Telemedicine is a particularly effective tool for patient screening and pre-qualification for trial eligibility. Historically, a high percentage of patients evaluated at a clinical trial site do not qualify for the clinical trial. By implementing remote telemedicine screening, disease experts can be paired with potentially eligible patients to accurately review medical records, order and interpret testing (including genetic tests), and discuss the potential impact of trial participation on disease management.
This highly individual and time-intensive nature of clinical trial screening builds rapport and trust between the patient and the disease expert meeting with them, creating an opportunity for continued long-term patient engagement, collection of patient-reported outcomes, and increased participant retention.
Med Ad News: How can genetic testing be administered without requiring patients to visit trial clinics?
Karmen Trzupek: The availability of telemedicine genetic counselors, combined with advancements in DNA amplification and testing, create an opportunity for patients to undergo genetic screening for clinical trial inclusion without ever leaving home.

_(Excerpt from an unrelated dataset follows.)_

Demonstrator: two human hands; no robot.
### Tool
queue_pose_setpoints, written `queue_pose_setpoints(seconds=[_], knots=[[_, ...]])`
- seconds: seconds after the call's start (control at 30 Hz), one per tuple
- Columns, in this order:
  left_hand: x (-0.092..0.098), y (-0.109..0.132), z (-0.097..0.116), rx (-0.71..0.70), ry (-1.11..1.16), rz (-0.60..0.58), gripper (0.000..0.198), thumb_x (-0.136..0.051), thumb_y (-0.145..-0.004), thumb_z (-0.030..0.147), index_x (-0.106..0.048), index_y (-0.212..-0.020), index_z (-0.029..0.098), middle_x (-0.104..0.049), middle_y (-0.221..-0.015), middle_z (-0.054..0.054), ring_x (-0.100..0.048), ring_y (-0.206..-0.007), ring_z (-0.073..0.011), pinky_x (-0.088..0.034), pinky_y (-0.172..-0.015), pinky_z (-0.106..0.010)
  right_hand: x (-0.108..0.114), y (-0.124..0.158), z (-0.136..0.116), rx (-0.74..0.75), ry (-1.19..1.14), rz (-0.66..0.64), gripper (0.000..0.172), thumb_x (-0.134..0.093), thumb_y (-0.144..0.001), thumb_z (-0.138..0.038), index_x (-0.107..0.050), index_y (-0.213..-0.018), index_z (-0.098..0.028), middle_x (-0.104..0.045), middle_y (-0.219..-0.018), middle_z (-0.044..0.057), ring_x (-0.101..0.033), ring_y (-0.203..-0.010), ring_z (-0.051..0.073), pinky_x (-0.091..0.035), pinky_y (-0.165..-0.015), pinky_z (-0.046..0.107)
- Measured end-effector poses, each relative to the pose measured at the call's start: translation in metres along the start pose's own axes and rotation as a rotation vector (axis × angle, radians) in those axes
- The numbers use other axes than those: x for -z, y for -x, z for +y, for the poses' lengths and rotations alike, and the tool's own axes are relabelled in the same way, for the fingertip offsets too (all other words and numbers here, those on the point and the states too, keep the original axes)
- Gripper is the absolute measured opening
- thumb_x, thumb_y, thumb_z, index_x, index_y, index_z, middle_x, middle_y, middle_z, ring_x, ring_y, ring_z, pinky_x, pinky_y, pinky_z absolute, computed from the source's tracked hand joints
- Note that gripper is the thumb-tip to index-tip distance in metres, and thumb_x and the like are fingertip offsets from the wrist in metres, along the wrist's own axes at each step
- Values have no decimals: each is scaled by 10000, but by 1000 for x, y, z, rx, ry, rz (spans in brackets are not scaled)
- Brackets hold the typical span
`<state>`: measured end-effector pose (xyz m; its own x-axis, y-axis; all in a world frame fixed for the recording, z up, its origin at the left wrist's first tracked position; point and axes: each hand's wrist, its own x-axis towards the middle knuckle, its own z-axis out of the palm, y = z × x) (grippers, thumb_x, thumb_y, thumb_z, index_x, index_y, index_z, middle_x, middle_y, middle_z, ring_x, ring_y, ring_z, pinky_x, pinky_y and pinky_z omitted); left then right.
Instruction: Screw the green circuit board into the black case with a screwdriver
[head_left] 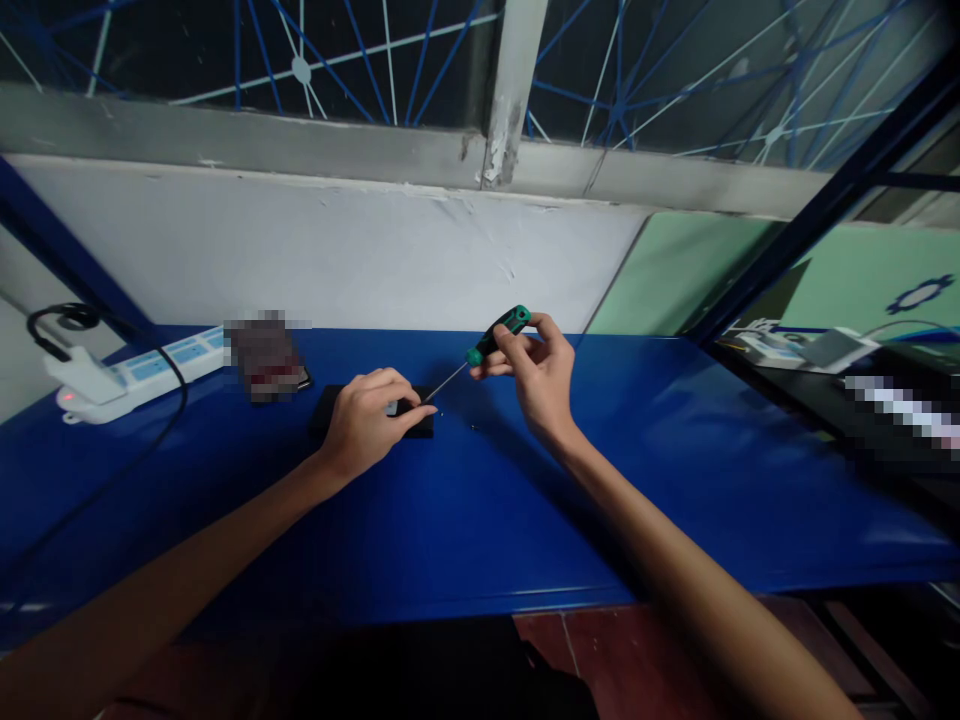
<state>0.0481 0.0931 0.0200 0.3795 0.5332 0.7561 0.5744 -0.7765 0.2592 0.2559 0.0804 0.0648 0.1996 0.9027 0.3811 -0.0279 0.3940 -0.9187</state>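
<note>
My right hand point(541, 370) grips a screwdriver point(495, 338) with a green and black handle, its thin shaft slanting down to the left. The screwdriver's tip ends between the thumb and forefinger of my left hand point(367, 415). These fingers are closed together around the tip, and whatever tiny thing they may pinch there is hidden. Under my left hand lies a flat black case point(421, 428) on the blue table point(465, 520); the hand covers much of it. A tiny screw-like piece point(474, 427) rests on the table right of the case.
A white power strip point(161, 365) with a plugged-in adapter and a black cable point(169, 425) runs along the left. Beside it lies a blurred dark object point(266, 358). At the far right are a dark blurred device point(900, 400) and a grey box point(829, 350). A wall stands behind.
</note>
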Motion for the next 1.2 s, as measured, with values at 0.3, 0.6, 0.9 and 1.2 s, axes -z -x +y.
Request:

Genetic counselors meet with patients and families via telemedicine to review medical records and ensure that the patient meets criteria for screening. The genetic counselor also discusses the implications of genetic testing on medical management, potential risks to family members, and in some cases impact to insurance policies. Following informed consent, the genetic counselor facilitates genetic testing, with test kits sent directly to patient homes.
For patients who test positive for the gene of interest for the clinical trial, the genetic counselor can then introduce the study opportunity. Telemedicine screening results in decreased screening costs, increased numbers of patients willing to undergo screening, and an increase in engagement in the subset of patients testing positive.